Never is this more directly apparent than in the junior suite named Alice's Room. Here in the white room, guests are 'shrunk', Alice-style. Outsized lightbulbs hang over a giant teacup covered by glass to form a table. Bedside lamps are so large they don't require tables to sit on. But this isn't the only childhood tale to get a grown-up bedroom treatment.
There are 16 themes altogether that appear in varying form through the 65 room hotel, that includes two junior suites. The Little Red Riding Hood room might take some explaining if you show up with a partner. Cheekily propped up in bed like a sleep mate is a stuffed wolf sweetly covered in the same pretty floral fabric that forms the bed cover. Another room theme titled 'Sleeping in a Ballgown' features a Cinderella-style dress as a bedhead. As in many of the rooms, the guest-in-mind appears to be a feminine woman with a quirky sense of humour. It's hard to imagine a man in here, except for one who longed to rustle beneath the hemlines of a red velvet gown.
The 'Life is a Bed of Roses' theme features, of course, a bed smothered in red fabric roses with more drifting from a chandelier above. Are you listening fans of the film 'American Beauty'? The 'Sweet Room' theme serves up giant cushions shaped like cupcakes and tarts. Above, a chandelier is formed by strings of candy, biscuits and cupcakes. Moschino-favourite hearts are never far away, particularly in the 'Wallpaper' theme room where they feature as gold brocade on walls, bed covers and even as faux plants.
Philipe Starck's 'Mademoiselle Chair' for Kartell also shows up covered with an irony - fabric hearts and flowers and such - that fits in easily to Maison Moschino.
The 'Sweet Room' theme serves up giant cushions shaped like cupcakes and tarts
For rooms that channel surreal over girl look to rooms such as the 'Luxurious Attic'. In this all white and wooden floor oasis, a white 'cobweb' discreetly hangs in a ceiling corner. Shelves are stacked with 'shoeboxes', some of the lights stamped inexplicably with silhouettes of teddy bears, lobsters, roller stakes, stilettos and the light. The 'Blue' room theme offers some rare moodiness. In Moschino's world , "Shadows" equates to a black iron bedhead wrought into shapes of birds and mice and trees.

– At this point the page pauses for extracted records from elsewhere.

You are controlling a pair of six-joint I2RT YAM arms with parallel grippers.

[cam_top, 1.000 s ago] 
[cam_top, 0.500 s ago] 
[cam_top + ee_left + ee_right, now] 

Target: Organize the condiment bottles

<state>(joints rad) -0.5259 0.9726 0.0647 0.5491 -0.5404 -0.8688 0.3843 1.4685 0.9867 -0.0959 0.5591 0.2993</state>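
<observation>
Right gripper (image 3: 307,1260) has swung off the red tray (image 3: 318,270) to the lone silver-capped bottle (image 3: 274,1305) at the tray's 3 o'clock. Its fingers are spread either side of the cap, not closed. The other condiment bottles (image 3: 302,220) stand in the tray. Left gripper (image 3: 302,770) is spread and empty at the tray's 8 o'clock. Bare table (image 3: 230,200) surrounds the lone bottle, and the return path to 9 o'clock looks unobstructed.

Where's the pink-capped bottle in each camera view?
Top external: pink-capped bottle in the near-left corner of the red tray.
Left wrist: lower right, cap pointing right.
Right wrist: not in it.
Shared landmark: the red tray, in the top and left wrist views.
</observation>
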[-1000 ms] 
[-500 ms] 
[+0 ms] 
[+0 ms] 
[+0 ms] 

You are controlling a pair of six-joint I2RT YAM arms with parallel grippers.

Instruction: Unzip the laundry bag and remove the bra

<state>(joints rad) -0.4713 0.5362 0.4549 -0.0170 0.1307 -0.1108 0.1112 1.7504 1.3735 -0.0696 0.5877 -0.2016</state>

The Luxury Travel Bible is impressed with the 'Forest' theme that hedges its bets both ways with the posts of four poster beds eerily shaped as trees and an owl bedside lamp in a creamy white setting.
The restaurant - Clandestino Milano - sits squarely in Moschino fashion territory with quirky, dress-covered chairs. Italian chef Moreno Cedroni has headed off to Japan - to find food to match the décor and has ended up serving up ever-changing Italian and vegetarian creations in sushi-style bento boxes.
The Luxury Travel Bible will try and stay as impartial as Switzerland on the 'palate cleansing concoction' of a sake and mint-based 'mouthwash'. Even, Design Hotels which hosts bookings for Maison Moschino describes it as 'unusual'.
Situated near the Corso Como and Corso Garibaldi districts, Maison Moschino is also not far from
Da Vinci's mural of 'The Last Supper' - no irony intended. And while the hotel also offers some of the more usual expectations such as a gym and spa (this one is the award-winning 'Culti' spa with massage rooms, Jacuzzi and Turkish bath), one thing Maison Moschino cannot ever be called is dull.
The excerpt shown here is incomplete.